Ce vendredi 24 novembre, en plein "Black Friday", plus de 150 actions et mouvements de grève ont été organisés partout dans le monde, et également au Luxembourg où se situe le siège européen d'Amazon avec environ 4.500 employés, ce qui fait du géant américain le deuxième plus gros employeur du pays.
Mais les salariés luxembourgeois ne bénéficient d'aucune convention collective, ce que l'OGBL tente de changer par tous les moyens.
Pour David Angel du syndicat indépendant, il est clair que "nous entrerons chez Amazon un jour ou l'autre afin d'organiser le travail en interne. Nous organiserons également une entrevue avec la direction afin de négocier des conditions de travail dignes de ce nom.
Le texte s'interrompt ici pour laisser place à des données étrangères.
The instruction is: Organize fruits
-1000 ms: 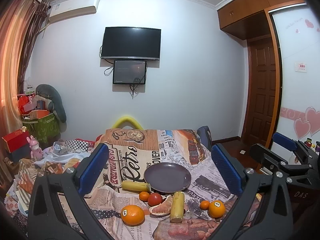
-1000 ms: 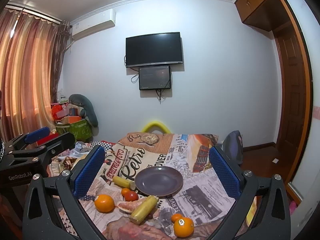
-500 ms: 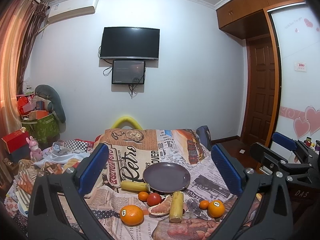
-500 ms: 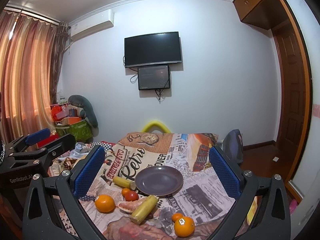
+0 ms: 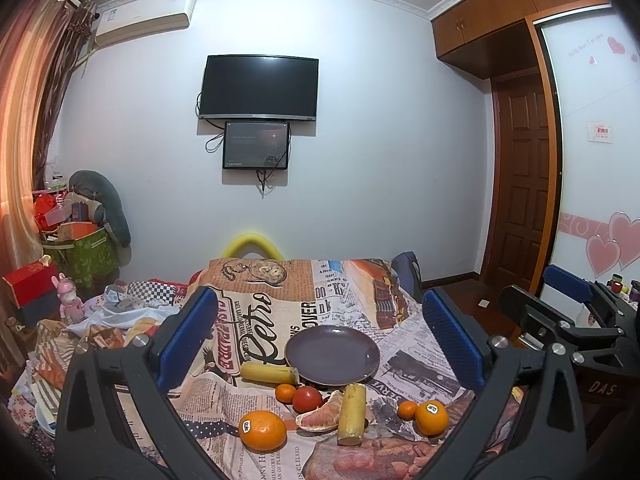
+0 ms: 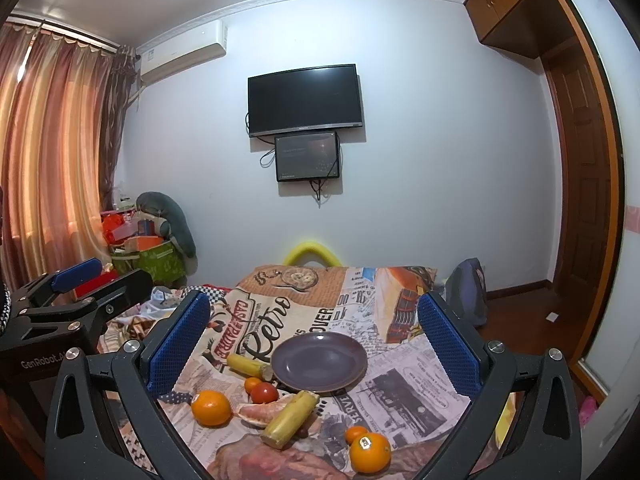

C'est au nom des employés et avec eux que nous porterons les discussions avec la direction sur les conditions, les salaires et tous les autres points".
David Wagner (déi Lénk), déplore de son côté que le Luxembourg, tout comme l'Irlande ou les Pays-Bas, soutienne l'évasion fiscale d'Amazon.
La manifestation qui s'est tenue ce vendredi à Luxembourg-ville revendiquait également de la part d'Amazon plus d'implication dans la lutte contre le réchauffement climatique.
Alors que le géant se vantait en 2022 d'avoir réduit ses émissions de CO2 de 0,4%, le mouvement "Make Amazon Pay" a calculé que le bilan carbone de l'entreprise serait seulement neutre en 2378.